The “header=TRUE” keeps the column headers you have in your table and the “sep=”,” identifies that the commas in the file separate values. Then view your dataframe to make sure it imported okay: View(Murlo_glass)

  1. Now, we’re interested in the types of glass found in different locations at the Poggio Civitate site, so let’s make a cross-tabulation of the Type and Context.

(Glasstab <- xtab(~Type+Context, Murlo_glass))

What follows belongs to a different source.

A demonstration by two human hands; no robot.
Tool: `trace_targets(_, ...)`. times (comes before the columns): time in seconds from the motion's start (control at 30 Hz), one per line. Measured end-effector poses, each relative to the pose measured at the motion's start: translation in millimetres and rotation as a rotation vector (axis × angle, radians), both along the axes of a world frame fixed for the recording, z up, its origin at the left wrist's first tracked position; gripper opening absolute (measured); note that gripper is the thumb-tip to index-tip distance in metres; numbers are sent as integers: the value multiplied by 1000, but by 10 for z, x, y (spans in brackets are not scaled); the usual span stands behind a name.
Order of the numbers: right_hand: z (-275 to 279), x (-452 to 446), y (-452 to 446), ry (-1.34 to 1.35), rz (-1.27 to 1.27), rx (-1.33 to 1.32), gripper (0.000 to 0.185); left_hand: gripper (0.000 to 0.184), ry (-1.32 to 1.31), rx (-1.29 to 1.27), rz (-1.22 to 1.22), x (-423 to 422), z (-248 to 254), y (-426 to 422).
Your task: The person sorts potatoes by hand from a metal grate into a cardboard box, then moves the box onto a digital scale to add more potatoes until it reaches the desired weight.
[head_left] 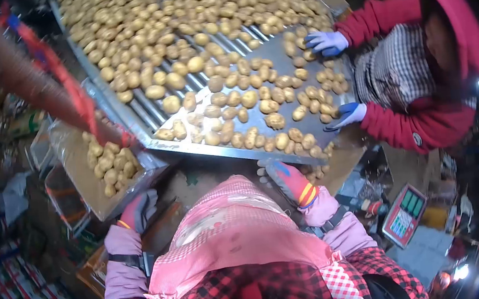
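Note:
Many potatoes lie on a metal sorting table with rollers and a smooth sheet. My left hand, in a grey and pink glove, is beside the lined box of potatoes; its fingers are together, partly hidden, and what they hold, if anything, cannot be made out. My right hand, gloved alike, is just below the table's front edge, its fingers spread and no object visible in it. Across at the right, a co-worker's two gloved hands rest by potatoes on the sheet.
The co-worker in red sleeves stands at the table's right end. A scale with a keypad is at the lower right. A brown post with red strapping rises at the left. Striped bags lie at the lower left.

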State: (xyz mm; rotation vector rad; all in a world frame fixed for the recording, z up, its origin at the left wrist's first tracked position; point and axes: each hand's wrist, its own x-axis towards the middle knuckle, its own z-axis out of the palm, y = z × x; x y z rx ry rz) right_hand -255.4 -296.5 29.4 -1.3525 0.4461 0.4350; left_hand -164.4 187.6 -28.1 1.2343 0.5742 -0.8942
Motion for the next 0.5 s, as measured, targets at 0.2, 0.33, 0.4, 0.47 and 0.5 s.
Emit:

This shows us how many of the five types of glass are found at each of the 9 locations (including Unrecorded).

  1. We can visualize this crosstab in a graph.

barplot(Glasstab, ylab="Number of fragments", main="Glass found in Poggio Civitate", legend.text = TRUE, args.legend = list(x="topleft"))

  1. What patterns do you notice? How would you go about interrogating these patterns further? Discuss this in your blog post.

  2. One final thing we could do with these two categorical variables are to see if they are related in some way (significantly co-occurring). Basically, are the two variables independent or can we “predict” one based on the other? In this case we might wonder if the higher numbers of glass found in one location is a meaningful pattern or if has occurred by more or less random deposition? We can compute a Chi-square to test if the data confirms our null hypothesis that they are independent variables or if we have reason to doubt the null hypothesis.

murlo.chi <- chisq.test(Glasstab)

murlo.chi

We want to look at our “p-value” calculated here. The general rule is that if the p-value is over 0.05 than there is no reason to doubt these variables are independent, if it is below 0.05 than you have reason to reject the null hypothesis. What is the p-value? What does that lead you to believe?

A final note on this: there are a number of problems with this sample that leads us to doubt the chi-squared. First, some values are very very small, which can skew the calculation. One step to take is to run a simulation with thousands of randomly generated tables with the same marginal values as ours – this may help a little.

set.seed(*random number here*)

chisq.test(Glasstab, simulate.p.value=TRUE)

However, one of the main problems is that we are not including zero values for locations on the excavations where glass had never been found. The only areas of Poggio Civitate that are included in this data table are those where at least one piece (of any type) of glass was found. We’re immediately biasing our data. Perhaps with those extra “zeros” the relationship between the variables (Type and Context) would be significant. This is why we ALWAYS interrogate any statistical analysis on archaeological data – there are many places for misuse or bias.